Federal Court Decisions

Decision Information

Decision Content

Date: 20071121

Docket: IMM-6769-06

Citation: 2007 FC 1222

Toronto, Ontario, November 21, 2007

PRESENT:     The Honourable Madam Justice Tremblay-Lamer

 

 

BETWEEN:

KRISHNAMOORTHY KATHIRGAMU

Applicant

and

 

THE MINISTER OF CITIZENSHIP AND IMMIGRATION

 

Respondent

 

 

REASONS FOR JUDGMENT AND JUDGMENT

 

[1]               This is an application pursuant to subsection 72(1) of the Immigration and Refugee Protection Act, S.C. 2001, c. 27 (the Act), for judicial review of a decision by a Pre-Removal Risk Assessment Officer (“PRRA Officer” or “Officer”), dated November 27, 2006, whereby the applicant’s application for protection was refused.

 

Background

[2]               The applicant is a Tamil citizen of northern Sri Lanka. He arrived in Canada on October 7, 2000 and made a claim for refugee protection.

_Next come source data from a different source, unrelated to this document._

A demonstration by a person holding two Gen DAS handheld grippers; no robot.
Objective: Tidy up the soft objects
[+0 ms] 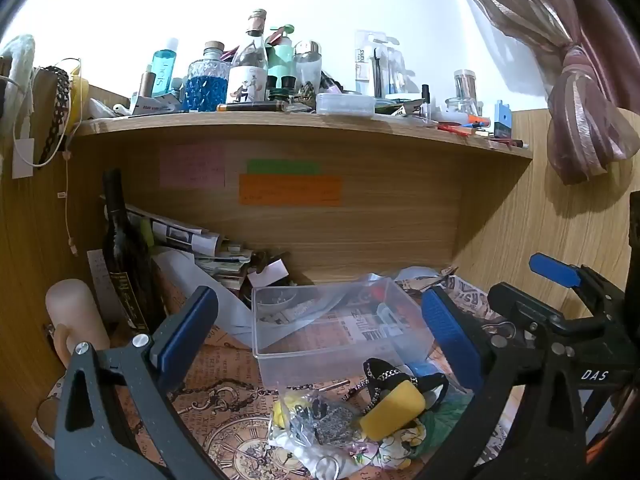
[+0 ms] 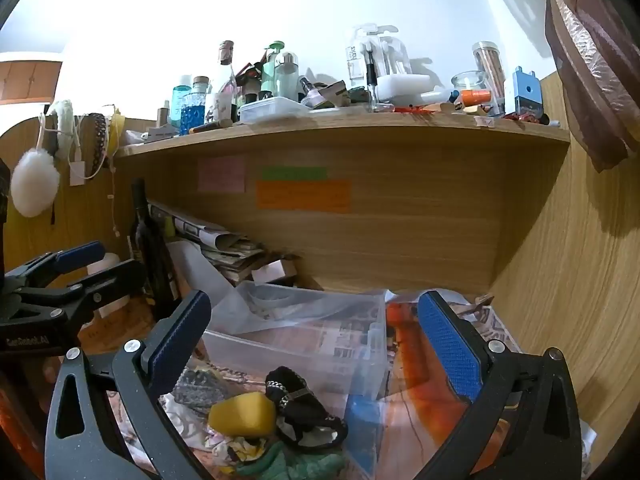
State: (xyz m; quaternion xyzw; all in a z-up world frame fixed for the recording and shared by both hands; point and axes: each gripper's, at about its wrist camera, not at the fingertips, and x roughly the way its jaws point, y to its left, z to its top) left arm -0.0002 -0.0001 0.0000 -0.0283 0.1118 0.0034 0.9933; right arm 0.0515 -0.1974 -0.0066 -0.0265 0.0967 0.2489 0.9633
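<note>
We hold the left gripper (image 1: pixel 320 320) and the right gripper (image 2: pixel 316 332) with jaws spread wide, both empty; yellow sponge (image 1: pixel 392 410) and black band (image 1: pixel 404 376) lie between and below the jaws, clear box (image 1: pixel 332 320) just beyond.

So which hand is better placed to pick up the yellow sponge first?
Probably the right. Its open tongs have the yellow sponge lying low between them. In the left view the sponge sits nearer the right finger of the open left tongs.
</note>
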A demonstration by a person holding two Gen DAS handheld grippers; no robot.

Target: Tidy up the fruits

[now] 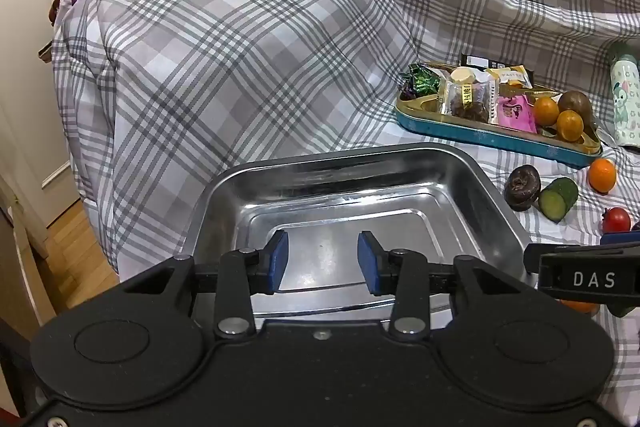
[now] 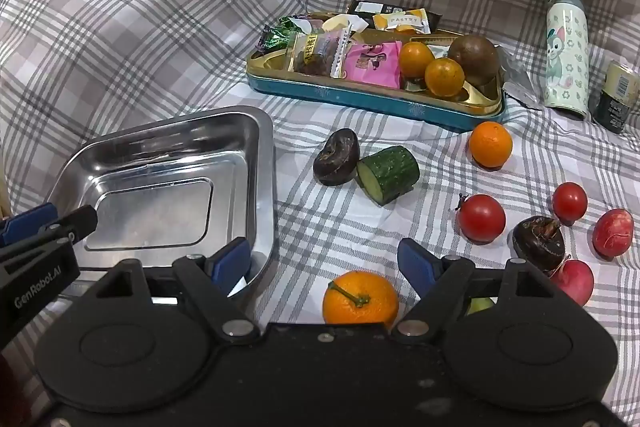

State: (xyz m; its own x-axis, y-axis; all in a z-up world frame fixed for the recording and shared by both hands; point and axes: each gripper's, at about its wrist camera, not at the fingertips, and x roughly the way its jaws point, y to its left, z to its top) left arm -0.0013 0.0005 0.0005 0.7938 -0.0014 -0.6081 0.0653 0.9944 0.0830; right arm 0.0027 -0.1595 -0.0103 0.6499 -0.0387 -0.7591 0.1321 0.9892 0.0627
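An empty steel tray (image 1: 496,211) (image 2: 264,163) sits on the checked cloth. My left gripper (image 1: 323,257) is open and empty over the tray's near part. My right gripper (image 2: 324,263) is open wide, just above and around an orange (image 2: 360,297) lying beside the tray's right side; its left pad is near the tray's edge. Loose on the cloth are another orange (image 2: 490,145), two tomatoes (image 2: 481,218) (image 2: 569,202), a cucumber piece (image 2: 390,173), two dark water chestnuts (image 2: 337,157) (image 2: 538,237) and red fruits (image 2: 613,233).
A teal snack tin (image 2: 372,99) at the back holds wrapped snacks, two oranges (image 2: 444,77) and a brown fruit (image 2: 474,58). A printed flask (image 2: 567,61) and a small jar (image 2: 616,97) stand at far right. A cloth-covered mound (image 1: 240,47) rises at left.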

[3]               On February 12, 2001, his claim was deemed abandoned for failure to file his Personal Information Form within the time provided.

 

[4]               The applicant submitted a Pre-Removal Risk Assessment (PRRA) application on November 16, 2006.

 

[5]               In his PRRA application, the applicant submits that he fears both the Liberation Tigers of Tamil Eelam (LTTE) and the Sri Lankan authorities.

 

[6]               Specifically, he fears that he will be targeted by the LTTE as a suspected member of, or collaborator with the Sri Lankan armed forces because he has been out of the area for a period of time.  He also fears that because he left the LTTE controlled areas illegally he will be at an increased risk of persecution, torture, and death.

 

[7]               Additionally, he believes that he will be targeted as a single (upon his return he will be without his wife and children) Tamil male from northern Sri Lanka and will be suspected of being an LTTE member. 

 

[8]               Furthermore, as a Tamil, he will be targeted by either government forces or their allies in retribution for LTTE attacks. The applicant states that he was victim of this in 1994 and was subsequently required to report to the police in Colombo. He failed to do so and now fears that he will be targeted by the police upon his return. 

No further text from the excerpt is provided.